Die Sprache hinterfragt: In welcher Sprache lesen wir, wenn wir lesen?

Wir schleppen unsere erste Sprache immer mit uns herum. Diese erste Sprache kann eine ganz eigene Erstsprache sein, eine Muttersprache, die wir aus einem anderen Land mitgebracht haben. Es kann auch ein Dialekt oder eine familieneigene Sprache sein, die wir uns auf dem Weg durch die Bildungseinrichtungen abgewöhnt haben.

Wenn wir vor unserem dritten Lebensjahr mehrere Sprachen lernen, speichert unser Gehirn sie an einer Stelle ab, wie eine einzige Sprache. Wenn wir in späteren Jahren sprachen lernen, speichert das Gehirn sie separat ab. Die erste Sprache ist lange Zeit Vergleichssprache. Alles neu Gelernte versuchen wir, auf diese erste Sprache zu beziehen. Das fällt auch bei Grundschulkindern mit Deutsch als Muttersprache auf, wenn sie plötzlich ein Dialektwort oder ein Wort aus ihrer Kleinkindsprache heranziehen, um ein neues Phänomen zu beschreiben. Sogar bei Erwachsenen kann man das manchmal noch beobachten.

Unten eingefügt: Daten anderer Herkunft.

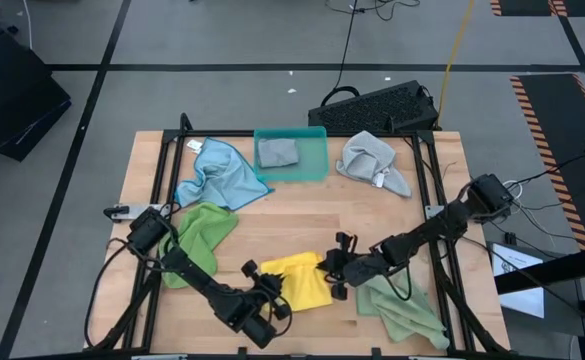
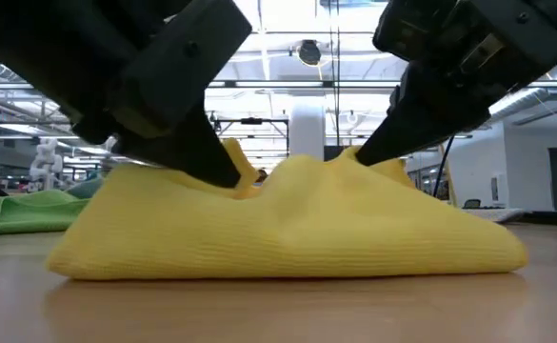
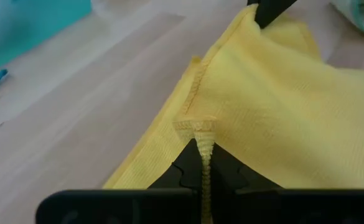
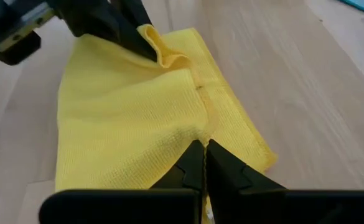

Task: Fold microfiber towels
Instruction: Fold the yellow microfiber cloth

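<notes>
- The yellow towel [image 1: 305, 281] lies on the desk [image 1: 292, 205] at the near middle, doubled over, with two of its corners lifted off the wood.
- The left hand [image 3: 204, 140] is clamped narrow on one corner of the yellow towel; the hem shows pinched between its two dark fingers [image 3: 185, 168] in the left wrist view.
- The left arm [image 1: 197, 283] runs low from the desk's left edge toward the near middle, its wrist ending at the towel's left side.
- The right hand [image 4: 201, 146] is clamped narrow on the opposite edge of the same towel, cloth bunched at its fingertips.
- The right arm [image 1: 427, 235] reaches from the desk's right edge down and leftward, its wrist just at the towel's right side.
- In the low view both hands come down slanted onto the towel, which peaks at each grip and sags between them.
- A green towel [image 1: 200, 238] lies crumpled at the left, beside the left arm; a second green towel [image 1: 400, 308] lies at the near right, under the right arm.
- A light blue towel [image 1: 220, 172] lies crumpled at the far left.
- A grey towel [image 1: 277, 152] sits folded inside the teal tray [image 1: 317, 168] at the far middle; another grey towel [image 1: 374, 163] lies crumpled to its right.
</notes>
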You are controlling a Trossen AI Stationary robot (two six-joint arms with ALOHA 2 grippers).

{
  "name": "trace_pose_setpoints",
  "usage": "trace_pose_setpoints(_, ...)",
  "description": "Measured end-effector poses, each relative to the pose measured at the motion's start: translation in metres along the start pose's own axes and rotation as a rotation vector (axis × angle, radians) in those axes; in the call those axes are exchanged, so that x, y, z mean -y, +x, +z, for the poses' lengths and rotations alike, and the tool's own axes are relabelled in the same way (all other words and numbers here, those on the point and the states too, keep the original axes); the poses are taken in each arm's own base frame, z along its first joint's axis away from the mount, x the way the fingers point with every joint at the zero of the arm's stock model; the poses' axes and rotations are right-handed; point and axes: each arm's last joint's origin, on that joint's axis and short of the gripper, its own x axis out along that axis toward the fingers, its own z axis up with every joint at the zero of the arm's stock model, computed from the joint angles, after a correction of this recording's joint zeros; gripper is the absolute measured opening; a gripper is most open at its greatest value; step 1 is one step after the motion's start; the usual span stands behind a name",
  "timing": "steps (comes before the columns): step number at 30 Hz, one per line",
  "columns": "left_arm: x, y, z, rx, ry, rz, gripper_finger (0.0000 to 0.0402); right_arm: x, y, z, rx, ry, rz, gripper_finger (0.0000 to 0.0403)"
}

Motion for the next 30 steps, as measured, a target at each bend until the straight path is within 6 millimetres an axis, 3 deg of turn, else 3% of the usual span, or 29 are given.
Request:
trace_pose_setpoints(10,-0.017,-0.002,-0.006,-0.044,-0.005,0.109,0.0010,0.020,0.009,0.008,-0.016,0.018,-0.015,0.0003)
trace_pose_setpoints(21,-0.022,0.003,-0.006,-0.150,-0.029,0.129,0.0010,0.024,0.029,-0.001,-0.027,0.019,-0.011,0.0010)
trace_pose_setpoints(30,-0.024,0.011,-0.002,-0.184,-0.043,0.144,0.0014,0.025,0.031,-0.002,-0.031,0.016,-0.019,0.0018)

Leser haben nicht nur Sprachen in ihrem Gepäck, auch Lesegewohnheiten. Das merkt man, wenn man Rezensionen eines Lesers liest, dem ein Buch eines unbekannten oder ungeliebten Genres in die Hände gefallen ist. Wer mit Liebesromanen in das Lesen eingeführt wurde, liest Krimis eben mit der Erwartungshaltung eines Liebesromanlesers. Überraschung, wahrscheinlich Enttäuschung sind die Folge.

Wir wissen nicht, welche Sprachen ein Leser mitbringt, wenn er unser Buch aufschlägt. Wir können ihm auch nur selten entgegenkommen. Kinderbuchautoren holen Kinder bei einer Sprache nahe an ihrer Familiensprache ab. Sachbuchautoren orientieren sich am Vorwissen ihrer Zielgruppe und wählen ihre Ausdrucksweise entsprechend. Umgekehrt sind Leser selbst dafür verantwortlich, wie sie ihre Sprachen nutzen. Wer als Erwachsener eine Sprache neu lernt, kann vereinfachte Bücher lesen oder Bücher, die schon in der Muttersprache oder einer anderen Sprache bekannt sind.